FPG § 12. Sonderbestimmungen für Minderjährige, BGBl. I Nr. 122/2009, gültig von 01.01.2010 bis 31.12.2013

2. Hauptstück Zuständigkeit und besondere Verfahrensregeln

2. Abschnitt Besondere Verfahrensregeln für das 3. bis 6. und das 12. bis 15. Hauptstück

§ 12. Sonderbestimmungen für Minderjährige

(1) Minderjährige Fremde, die das 16. Lebensjahr vollendet haben, sind in Verfahren nach den Hauptstücken 2 bis 10 handlungsfähig. Sie können zu einer mündlichen Verhandlung einen gesetzlichen Vertreter und eine an der Sache nicht beteiligte Person ihres Vertrauens beiziehen.

(2) Der gesetzliche Vertreter eines Fremden nach Abs. 1 hat das Recht,

1. auch gegen den Willen des Minderjährigen Akteneinsicht zu nehmen und zu dessen Gunsten Beweisanträge zu stellen und

2. innerhalb der einer Partei offen stehenden Frist Rechtsmittel einzulegen, Beschwerden einzubringen und Anträge auf Wiedereinsetzung in den vorigen Stand oder auf Wiederaufnahme des Verfahrens zu stellen.

(3) Minderjährige Fremde, die das 16. Lebensjahr noch nicht vollendet haben und deren Interessen von ihrem gesetzlichen Vertreter nicht wahrgenommen werden können, können im eigenen Namen nur Verfahrenshandlungen zu ihrem Vorteil setzen. Gesetzlicher Vertreter wird mit Einleitung eines solchen Verfahrens der Jugendwohlfahrtsträger der Hauptstadt des Bundeslandes, in dem sich der Minderjährige aufhält.
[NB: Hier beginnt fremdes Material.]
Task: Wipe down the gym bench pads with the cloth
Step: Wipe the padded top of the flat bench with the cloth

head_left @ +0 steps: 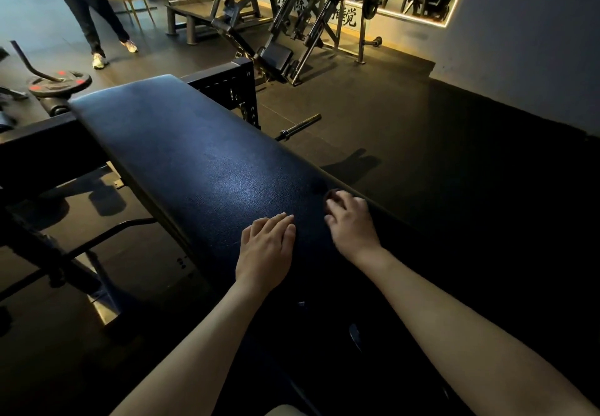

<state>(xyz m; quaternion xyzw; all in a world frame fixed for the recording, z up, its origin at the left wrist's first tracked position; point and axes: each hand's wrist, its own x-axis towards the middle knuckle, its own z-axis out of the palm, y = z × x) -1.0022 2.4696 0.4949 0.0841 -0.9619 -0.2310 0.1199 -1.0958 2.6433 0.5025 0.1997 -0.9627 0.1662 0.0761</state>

Wäre dieselbe Behörde für das fremdenpolizeiliche Verfahren und die Vertretung zuständig, so wird der örtlich nächstgelegene Jugendwohlfahrtsträger gesetzlicher Vertreter.

(4) Gelingt es dem Fremden nicht, eine behauptete und auf Grund der bisher vorliegenden Ergebnisse des Ermittlungsverfahrens zweifelhafte Minderjährigkeit, auf die er sich in einem Verfahren nach diesem Bundesgesetz beruft, durch unbedenkliche Urkunden oder sonstige geeignete und gleichwertige Bescheinigungsmittel nachzuweisen, kann die Behörde im Rahmen einer multifaktoriellen Untersuchungsmethodik zur Altersdiagnose (§ 2 Abs. 1 Z 25 AsylG 2005) auch die Vornahme radiologischer Untersuchungen, insbesondere Röntgenuntersuchungen, anordnen. Jede Untersuchungsmethode hat mit dem geringst möglichen Eingriff zu erfolgen. Die Mitwirkung des Fremden an einer radiologischen Untersuchung ist nicht mit Zwangsmittel durchsetzbar. Bestehen nach der Altersdiagnose weiterhin begründete Zweifel, so ist zu Gunsten des Fremden von seiner Minderjährigkeit auszugehen. Behauptet ein Fremder, ein bestimmtes Lebensjahr noch nicht vollendet zu haben und daher minderjährig zu sein, so ist – außer im Fall offenkundiger Unrichtigkeit – unverzüglich mit dem zuständigen Jugendwohlfahrtsträger Kontakt aufzunehmen und dieser zu hören.